Prompt> From the data below, tally each line that has "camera" in it, then give that tally without comment.

Dataset content>
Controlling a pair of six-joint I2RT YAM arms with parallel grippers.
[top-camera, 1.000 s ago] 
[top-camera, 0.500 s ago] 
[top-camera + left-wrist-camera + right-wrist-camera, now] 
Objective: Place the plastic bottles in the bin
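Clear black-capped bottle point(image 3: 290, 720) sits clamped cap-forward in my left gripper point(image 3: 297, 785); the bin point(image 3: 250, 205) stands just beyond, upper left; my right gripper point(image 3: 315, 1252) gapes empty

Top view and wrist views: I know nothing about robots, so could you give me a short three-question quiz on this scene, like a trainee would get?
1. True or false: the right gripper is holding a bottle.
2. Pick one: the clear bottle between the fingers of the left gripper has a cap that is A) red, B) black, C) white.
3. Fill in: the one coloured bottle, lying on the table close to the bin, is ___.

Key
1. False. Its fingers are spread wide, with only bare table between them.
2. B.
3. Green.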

Solved problem> 3